=== Assigned task ===
Using the listing below, retype exactly the lines starting at the one with "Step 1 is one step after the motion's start" and ending at the one with "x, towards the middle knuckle", and include both.

═════ Material provided ═════

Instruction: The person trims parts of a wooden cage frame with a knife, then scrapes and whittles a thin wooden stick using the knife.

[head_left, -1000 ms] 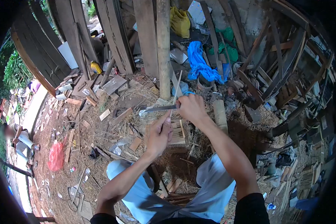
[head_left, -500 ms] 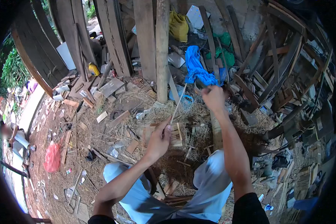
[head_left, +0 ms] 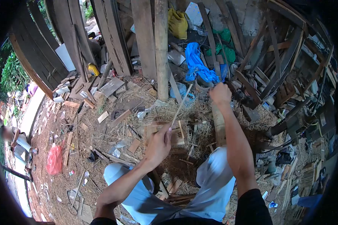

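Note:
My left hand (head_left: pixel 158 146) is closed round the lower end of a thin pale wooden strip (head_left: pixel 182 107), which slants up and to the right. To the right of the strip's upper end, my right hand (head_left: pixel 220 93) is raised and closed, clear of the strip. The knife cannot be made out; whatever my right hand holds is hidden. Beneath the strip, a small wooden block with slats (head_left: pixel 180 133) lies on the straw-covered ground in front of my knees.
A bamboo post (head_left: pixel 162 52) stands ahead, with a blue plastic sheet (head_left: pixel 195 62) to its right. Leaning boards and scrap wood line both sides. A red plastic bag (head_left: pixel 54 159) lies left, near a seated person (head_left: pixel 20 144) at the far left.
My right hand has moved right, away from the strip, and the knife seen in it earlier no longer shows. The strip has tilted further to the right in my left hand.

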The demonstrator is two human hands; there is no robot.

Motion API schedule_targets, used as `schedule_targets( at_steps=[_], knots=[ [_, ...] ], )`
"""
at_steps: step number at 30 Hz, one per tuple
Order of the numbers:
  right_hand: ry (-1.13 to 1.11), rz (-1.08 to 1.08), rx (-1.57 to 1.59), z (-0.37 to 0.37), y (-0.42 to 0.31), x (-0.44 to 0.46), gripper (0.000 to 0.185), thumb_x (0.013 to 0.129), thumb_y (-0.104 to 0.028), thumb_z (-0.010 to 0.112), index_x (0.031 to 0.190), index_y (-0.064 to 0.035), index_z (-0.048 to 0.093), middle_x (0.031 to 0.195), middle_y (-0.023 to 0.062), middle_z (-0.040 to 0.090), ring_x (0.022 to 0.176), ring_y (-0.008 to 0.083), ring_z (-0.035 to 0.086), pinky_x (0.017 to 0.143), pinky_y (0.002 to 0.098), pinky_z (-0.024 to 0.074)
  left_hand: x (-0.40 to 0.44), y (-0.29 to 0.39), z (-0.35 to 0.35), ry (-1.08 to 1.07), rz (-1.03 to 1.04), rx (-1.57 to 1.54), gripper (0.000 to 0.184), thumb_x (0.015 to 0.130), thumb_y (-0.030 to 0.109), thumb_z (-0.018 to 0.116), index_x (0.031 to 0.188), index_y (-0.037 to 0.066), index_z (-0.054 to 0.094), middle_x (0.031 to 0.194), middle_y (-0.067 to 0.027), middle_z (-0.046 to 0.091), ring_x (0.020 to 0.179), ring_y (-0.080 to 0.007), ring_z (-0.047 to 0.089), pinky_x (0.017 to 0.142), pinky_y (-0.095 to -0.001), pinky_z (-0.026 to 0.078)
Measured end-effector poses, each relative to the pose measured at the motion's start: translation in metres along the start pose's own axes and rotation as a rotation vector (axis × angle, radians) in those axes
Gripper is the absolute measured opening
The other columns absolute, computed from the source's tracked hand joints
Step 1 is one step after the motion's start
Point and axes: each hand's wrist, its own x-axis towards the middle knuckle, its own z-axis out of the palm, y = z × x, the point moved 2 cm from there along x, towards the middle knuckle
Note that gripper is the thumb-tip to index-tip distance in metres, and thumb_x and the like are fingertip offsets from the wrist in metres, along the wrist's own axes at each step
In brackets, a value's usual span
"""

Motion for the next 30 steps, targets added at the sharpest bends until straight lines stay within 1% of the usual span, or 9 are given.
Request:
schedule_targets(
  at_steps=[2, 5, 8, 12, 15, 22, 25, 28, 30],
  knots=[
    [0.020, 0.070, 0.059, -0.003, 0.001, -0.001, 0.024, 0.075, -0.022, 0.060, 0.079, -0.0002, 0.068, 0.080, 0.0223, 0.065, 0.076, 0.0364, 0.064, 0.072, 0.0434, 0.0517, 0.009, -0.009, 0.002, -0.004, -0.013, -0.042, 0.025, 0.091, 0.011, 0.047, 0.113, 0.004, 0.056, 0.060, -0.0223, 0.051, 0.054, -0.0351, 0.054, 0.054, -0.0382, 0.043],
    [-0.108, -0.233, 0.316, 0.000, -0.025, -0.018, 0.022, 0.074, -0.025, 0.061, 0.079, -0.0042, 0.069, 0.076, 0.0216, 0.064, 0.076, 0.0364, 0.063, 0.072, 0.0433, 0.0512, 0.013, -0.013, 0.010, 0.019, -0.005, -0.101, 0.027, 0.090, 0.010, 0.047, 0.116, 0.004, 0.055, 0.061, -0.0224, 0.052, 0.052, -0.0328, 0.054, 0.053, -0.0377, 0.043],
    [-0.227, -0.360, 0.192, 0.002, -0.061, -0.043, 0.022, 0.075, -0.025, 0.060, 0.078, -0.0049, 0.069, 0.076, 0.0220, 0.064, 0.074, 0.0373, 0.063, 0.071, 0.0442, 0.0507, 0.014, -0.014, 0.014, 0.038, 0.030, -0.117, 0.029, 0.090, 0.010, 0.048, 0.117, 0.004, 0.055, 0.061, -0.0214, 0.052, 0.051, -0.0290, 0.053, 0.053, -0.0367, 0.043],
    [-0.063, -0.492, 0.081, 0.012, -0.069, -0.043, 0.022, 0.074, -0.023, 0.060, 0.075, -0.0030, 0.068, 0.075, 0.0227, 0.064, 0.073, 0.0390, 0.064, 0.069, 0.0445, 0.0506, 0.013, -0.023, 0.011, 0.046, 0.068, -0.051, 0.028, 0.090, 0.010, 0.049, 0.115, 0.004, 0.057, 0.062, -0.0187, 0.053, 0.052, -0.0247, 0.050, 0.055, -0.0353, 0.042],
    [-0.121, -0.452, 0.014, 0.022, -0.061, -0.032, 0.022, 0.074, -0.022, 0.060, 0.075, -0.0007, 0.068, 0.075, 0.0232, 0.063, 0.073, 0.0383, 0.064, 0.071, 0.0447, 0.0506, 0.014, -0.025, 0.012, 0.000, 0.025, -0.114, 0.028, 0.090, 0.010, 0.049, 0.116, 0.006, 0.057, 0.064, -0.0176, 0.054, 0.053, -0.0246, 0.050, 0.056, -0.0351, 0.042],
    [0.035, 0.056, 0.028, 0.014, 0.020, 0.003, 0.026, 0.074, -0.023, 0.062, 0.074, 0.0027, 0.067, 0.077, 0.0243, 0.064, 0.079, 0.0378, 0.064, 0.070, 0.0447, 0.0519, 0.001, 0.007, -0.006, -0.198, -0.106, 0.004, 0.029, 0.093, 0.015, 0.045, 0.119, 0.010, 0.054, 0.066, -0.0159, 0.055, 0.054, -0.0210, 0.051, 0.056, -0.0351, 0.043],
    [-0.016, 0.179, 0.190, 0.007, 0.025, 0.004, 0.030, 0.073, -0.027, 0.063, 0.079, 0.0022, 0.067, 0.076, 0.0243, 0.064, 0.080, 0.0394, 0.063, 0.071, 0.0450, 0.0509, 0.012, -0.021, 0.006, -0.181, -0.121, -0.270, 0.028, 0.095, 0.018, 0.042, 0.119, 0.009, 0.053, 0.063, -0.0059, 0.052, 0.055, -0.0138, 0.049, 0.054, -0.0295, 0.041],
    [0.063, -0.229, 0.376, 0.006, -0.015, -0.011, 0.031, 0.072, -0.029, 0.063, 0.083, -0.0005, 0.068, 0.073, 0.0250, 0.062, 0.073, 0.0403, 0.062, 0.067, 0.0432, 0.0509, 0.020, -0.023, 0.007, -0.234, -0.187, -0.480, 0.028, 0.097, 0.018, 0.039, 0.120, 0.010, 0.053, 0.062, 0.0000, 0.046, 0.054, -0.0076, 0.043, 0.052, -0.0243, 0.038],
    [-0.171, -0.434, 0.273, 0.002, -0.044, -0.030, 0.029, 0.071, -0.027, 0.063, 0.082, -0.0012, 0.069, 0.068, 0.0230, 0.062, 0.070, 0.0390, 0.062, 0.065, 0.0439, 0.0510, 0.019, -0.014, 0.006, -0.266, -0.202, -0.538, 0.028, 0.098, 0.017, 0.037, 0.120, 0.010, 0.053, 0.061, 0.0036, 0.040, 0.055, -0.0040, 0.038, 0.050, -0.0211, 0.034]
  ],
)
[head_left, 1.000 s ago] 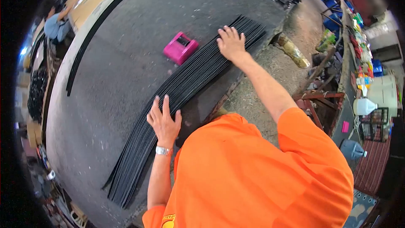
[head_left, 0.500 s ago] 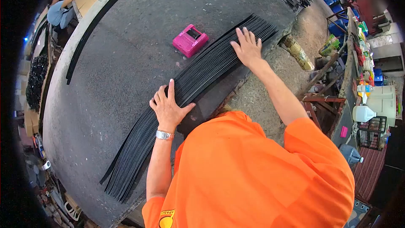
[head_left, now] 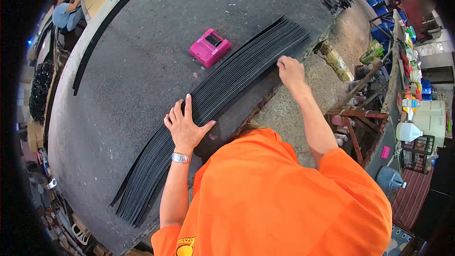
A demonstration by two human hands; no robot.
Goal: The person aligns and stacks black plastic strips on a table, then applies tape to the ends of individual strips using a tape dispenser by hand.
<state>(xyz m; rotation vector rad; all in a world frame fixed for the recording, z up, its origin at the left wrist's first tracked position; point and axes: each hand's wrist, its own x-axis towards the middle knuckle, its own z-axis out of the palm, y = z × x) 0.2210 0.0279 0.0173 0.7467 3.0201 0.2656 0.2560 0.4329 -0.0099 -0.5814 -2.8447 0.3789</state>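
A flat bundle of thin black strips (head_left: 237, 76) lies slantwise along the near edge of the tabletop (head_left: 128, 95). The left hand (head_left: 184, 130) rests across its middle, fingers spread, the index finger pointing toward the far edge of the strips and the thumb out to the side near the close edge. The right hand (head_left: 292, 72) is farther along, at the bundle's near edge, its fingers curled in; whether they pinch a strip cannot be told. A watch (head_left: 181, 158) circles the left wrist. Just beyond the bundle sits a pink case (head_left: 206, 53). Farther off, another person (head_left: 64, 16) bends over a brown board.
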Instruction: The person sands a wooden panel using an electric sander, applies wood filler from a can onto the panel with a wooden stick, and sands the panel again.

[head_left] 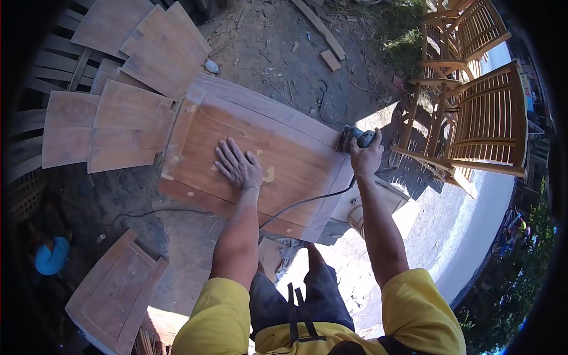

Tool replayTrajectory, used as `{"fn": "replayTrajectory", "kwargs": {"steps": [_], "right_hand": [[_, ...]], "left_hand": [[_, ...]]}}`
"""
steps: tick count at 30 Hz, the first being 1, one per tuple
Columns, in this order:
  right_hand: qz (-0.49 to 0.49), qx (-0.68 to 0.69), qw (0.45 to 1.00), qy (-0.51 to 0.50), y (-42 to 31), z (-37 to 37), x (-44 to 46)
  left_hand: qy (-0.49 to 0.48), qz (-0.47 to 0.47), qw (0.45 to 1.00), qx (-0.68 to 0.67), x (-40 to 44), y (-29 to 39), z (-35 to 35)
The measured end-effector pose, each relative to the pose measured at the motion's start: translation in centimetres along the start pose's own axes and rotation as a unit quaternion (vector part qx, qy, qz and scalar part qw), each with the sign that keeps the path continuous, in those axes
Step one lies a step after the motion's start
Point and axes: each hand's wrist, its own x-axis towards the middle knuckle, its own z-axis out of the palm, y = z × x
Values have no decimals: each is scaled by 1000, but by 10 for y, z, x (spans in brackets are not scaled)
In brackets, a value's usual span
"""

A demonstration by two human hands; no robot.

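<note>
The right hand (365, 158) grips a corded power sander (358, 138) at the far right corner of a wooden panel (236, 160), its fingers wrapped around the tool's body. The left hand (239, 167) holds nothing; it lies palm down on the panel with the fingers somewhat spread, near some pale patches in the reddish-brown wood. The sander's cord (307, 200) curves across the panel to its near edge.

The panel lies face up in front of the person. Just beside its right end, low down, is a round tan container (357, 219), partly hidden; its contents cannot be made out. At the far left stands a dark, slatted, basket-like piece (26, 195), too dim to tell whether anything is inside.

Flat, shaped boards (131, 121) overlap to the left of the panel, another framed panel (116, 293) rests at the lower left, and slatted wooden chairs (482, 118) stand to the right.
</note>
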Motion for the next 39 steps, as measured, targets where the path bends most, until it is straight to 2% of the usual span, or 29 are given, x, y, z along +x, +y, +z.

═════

=== Expected answer ===
Step 1 is one step after the motion's start
Point and axes: each hand's wrist, its own x-axis towards the middle knuckle, its own z-axis out of the palm, y = z × x, the point moved 2 cm from there along x, towards the middle knuckle

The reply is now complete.